━━━ DATA FOR ANALYSIS

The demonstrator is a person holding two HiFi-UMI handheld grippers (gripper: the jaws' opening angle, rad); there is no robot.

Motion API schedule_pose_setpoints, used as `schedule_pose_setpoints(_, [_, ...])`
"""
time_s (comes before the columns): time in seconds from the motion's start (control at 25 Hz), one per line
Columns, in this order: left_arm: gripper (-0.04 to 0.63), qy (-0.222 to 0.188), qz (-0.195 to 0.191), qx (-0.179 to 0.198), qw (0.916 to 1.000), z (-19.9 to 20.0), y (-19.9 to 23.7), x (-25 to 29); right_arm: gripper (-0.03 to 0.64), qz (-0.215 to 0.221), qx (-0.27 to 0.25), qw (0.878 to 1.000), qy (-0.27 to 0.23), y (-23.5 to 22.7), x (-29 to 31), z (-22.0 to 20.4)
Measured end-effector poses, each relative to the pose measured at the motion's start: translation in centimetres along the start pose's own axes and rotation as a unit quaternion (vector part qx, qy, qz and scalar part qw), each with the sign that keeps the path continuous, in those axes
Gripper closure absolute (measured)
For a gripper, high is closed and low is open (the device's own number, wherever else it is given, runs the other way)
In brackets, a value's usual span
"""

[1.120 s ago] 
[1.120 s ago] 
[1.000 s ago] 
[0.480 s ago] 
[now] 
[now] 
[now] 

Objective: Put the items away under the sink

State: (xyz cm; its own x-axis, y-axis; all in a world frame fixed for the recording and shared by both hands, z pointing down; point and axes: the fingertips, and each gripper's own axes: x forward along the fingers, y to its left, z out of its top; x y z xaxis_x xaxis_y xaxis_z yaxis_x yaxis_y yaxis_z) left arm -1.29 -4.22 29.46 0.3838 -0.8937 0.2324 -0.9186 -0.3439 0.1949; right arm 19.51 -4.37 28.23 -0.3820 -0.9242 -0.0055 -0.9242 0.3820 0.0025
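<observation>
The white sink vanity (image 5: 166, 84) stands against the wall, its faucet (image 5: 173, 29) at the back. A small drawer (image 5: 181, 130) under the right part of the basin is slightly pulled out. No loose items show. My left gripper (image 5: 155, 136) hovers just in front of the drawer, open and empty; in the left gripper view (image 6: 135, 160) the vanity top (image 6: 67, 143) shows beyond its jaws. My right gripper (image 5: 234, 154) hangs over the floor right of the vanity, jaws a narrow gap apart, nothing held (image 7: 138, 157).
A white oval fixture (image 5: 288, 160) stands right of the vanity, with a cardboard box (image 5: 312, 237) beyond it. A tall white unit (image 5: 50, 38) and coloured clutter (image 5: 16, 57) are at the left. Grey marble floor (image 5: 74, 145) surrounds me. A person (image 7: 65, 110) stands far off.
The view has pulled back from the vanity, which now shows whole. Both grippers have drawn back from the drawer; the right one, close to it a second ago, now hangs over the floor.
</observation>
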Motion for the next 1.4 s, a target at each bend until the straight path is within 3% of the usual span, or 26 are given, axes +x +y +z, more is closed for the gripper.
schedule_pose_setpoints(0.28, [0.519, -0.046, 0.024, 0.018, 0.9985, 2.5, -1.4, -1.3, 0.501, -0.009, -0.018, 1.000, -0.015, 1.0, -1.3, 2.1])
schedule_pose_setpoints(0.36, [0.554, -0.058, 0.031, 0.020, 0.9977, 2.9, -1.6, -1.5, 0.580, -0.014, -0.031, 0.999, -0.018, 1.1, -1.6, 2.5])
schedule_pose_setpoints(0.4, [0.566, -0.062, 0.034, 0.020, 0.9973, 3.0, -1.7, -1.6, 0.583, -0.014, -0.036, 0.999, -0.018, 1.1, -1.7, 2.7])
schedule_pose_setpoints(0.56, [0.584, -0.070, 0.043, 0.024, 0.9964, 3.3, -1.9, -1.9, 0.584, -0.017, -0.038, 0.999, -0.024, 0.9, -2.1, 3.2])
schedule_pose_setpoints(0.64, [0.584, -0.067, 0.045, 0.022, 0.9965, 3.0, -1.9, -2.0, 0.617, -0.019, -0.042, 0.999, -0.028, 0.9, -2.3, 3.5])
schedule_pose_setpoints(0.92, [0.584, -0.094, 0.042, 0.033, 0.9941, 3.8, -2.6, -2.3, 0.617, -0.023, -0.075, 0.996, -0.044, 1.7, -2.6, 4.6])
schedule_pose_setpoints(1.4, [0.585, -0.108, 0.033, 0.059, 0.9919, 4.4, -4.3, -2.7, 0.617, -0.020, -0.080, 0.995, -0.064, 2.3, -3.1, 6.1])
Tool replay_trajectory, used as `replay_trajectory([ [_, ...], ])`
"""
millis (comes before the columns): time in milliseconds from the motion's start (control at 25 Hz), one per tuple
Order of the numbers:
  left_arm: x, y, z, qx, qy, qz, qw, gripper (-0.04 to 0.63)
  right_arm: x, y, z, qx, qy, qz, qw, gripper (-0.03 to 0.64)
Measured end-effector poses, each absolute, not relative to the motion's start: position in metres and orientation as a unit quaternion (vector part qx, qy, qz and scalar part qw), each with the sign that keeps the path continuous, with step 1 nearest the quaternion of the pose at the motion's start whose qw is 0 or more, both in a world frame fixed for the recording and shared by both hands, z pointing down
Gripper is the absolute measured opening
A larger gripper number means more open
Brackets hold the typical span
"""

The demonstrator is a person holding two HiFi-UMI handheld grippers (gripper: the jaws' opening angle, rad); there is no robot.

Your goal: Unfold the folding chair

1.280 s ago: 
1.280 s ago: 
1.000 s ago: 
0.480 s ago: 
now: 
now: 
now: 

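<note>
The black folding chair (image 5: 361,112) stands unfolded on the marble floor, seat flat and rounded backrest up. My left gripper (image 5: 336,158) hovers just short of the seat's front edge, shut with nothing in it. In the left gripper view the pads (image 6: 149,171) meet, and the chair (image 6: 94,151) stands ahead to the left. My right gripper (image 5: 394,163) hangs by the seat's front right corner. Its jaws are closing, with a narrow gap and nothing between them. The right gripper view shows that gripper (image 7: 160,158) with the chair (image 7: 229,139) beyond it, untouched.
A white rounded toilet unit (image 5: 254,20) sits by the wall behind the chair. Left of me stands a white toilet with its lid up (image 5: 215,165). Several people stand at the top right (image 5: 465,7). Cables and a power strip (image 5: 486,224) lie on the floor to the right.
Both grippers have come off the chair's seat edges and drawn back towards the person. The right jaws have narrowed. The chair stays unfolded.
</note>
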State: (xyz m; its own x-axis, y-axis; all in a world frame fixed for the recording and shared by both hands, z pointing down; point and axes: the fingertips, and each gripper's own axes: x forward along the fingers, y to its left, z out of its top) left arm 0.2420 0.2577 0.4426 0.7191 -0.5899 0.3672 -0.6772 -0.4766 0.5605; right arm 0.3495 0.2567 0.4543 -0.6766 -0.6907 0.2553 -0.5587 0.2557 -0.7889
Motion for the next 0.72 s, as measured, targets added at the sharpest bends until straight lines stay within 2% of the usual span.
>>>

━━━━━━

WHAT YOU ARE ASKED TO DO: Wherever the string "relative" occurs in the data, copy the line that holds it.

YOUR RESPONSE:
Measured end-effector poses, each relative to the pose measured at the motion's start: translation in centimetres along the start pose's own axes and rotation as a unit quaternion (vector part qx, qy, qz and scalar part qw), each with the sign that keeps the path continuous, in those axes
Measured end-effector poses, each absolute, not relative to the motion's start: position in metres and orientation as a unit quaternion (vector part qx, qy, qz and scalar part qw), each with the sign that keeps the path continuous, with step 1 nearest the quaternion of the pose at the motion's start whose qw is 0 or more, both in a world frame fixed for the recording and shared by both hands, z pointing down

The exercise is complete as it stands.